SOURCE MATERIAL:
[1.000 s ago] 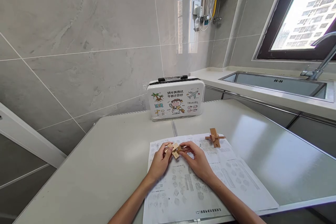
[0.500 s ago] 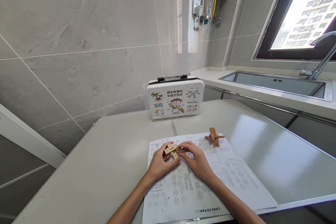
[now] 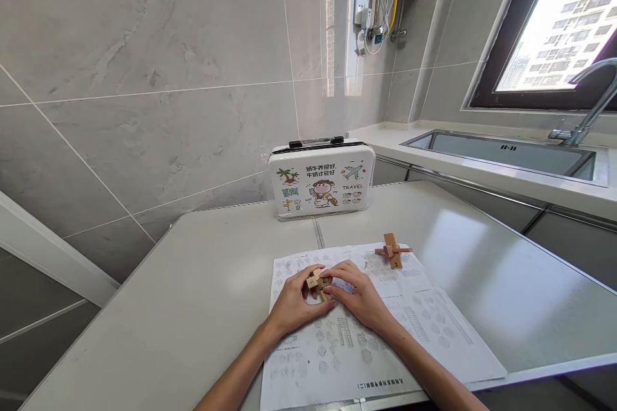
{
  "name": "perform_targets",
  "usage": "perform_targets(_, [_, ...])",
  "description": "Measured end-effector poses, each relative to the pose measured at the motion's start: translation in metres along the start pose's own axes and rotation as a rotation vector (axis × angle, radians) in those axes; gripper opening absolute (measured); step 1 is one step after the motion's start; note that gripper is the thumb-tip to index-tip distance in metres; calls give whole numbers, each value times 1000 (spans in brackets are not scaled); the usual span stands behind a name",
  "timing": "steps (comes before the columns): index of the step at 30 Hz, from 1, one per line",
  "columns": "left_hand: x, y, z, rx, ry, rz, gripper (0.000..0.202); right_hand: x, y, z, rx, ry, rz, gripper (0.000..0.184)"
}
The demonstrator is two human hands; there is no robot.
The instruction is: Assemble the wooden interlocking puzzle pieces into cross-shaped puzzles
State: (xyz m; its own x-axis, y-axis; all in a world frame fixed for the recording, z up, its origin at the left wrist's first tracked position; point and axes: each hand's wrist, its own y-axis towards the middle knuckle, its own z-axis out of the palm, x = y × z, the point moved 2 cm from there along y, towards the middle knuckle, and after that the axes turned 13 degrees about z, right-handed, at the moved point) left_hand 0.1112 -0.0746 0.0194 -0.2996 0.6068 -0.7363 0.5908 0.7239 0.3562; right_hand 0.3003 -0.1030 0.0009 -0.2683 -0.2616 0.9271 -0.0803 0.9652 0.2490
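Both hands meet over a printed instruction sheet [image 3: 385,340] on the table. My left hand [image 3: 294,302] and my right hand [image 3: 359,295] each pinch the same small wooden interlocking puzzle [image 3: 319,283], which is held just above the paper. The fingers of both hands are curled round its pale wooden bars, hiding part of it. A second wooden cross-shaped puzzle [image 3: 393,250] lies by itself on the sheet's far right corner, untouched.
A white tin case [image 3: 322,181] printed with travel cartoons stands at the table's back edge against the tiled wall. To the right are a steel sink [image 3: 501,153] and a tap [image 3: 585,109] under a window. The table [image 3: 193,308] ends near me.
The hands have drawn slightly nearer to me with the puzzle, and the fingers have closed more tightly around it, turning it a little. The cross-shaped puzzle has not moved.
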Motion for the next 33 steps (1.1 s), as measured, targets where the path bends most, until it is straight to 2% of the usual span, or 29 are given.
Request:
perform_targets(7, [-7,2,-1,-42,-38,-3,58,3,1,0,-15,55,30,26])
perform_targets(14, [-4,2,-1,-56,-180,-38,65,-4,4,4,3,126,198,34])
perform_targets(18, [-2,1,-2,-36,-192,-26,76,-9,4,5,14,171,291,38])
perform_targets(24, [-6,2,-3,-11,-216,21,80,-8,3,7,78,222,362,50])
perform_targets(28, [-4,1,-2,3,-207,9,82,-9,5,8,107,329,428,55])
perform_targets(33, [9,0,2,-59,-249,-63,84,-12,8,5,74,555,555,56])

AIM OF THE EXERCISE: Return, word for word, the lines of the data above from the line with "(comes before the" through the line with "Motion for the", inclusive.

OUTPUT BELOW:
  "timing": "steps (comes before the columns): index of the step at 30 Hz, from 1, one per line",
  "columns": "left_hand: x, y, z, rx, ry, rz, gripper (0.000..0.202); right_hand: x, y, z, rx, ry, rz, gripper (0.000..0.184)"
}
The demonstrator is two human hands; there is no robot.
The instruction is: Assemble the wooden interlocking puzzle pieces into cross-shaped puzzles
State: (xyz m; its own x-axis, y-axis; all in a world frame fixed for the recording, z up, its origin at the left wrist's first tracked position; point and axes: each hand's wrist, its own y-axis towards the middle knuckle, its own z-axis out of the palm, x = y × z, the point moved 2 cm from there along y, towards the middle knuckle, and after that the axes turned 13 degrees about z, right-handed, at the moved point) left_hand 0.1112 -0.0746 0.0194 -0.2996 0.6068 -0.7363 0.5908 0.7239 0.3562; right_hand 0.3003 -0.1030 0.0009 -0.2683 -0.2616 0.9271 -0.0803 0.9652 0.2490
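Both hands meet over a printed instruction sheet [image 3: 385,340] on the table. My left hand [image 3: 294,302] and my right hand [image 3: 359,295] each pinch the same small wooden interlocking puzzle [image 3: 319,283], which is held just above the paper. The fingers of both hands are curled round its pale wooden bars, hiding part of it. A second wooden cross-shaped puzzle [image 3: 393,250] lies by itself on the sheet's far right corner, untouched.
A white tin case [image 3: 322,181] printed with travel cartoons stands at the table's back edge against the tiled wall. To the right are a steel sink [image 3: 501,153] and a tap [image 3: 585,109] under a window. The table [image 3: 193,308] ends near me.
The hands have drawn slightly nearer to me with the puzzle, and the fingers have closed more tightly around it, turning it a little. The cross-shaped puzzle has not moved.
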Motion for the next 33 steps (1.1 s), as measured, targets where the path bends most, until it is straight to 2% of the usual span, or 29 are given.

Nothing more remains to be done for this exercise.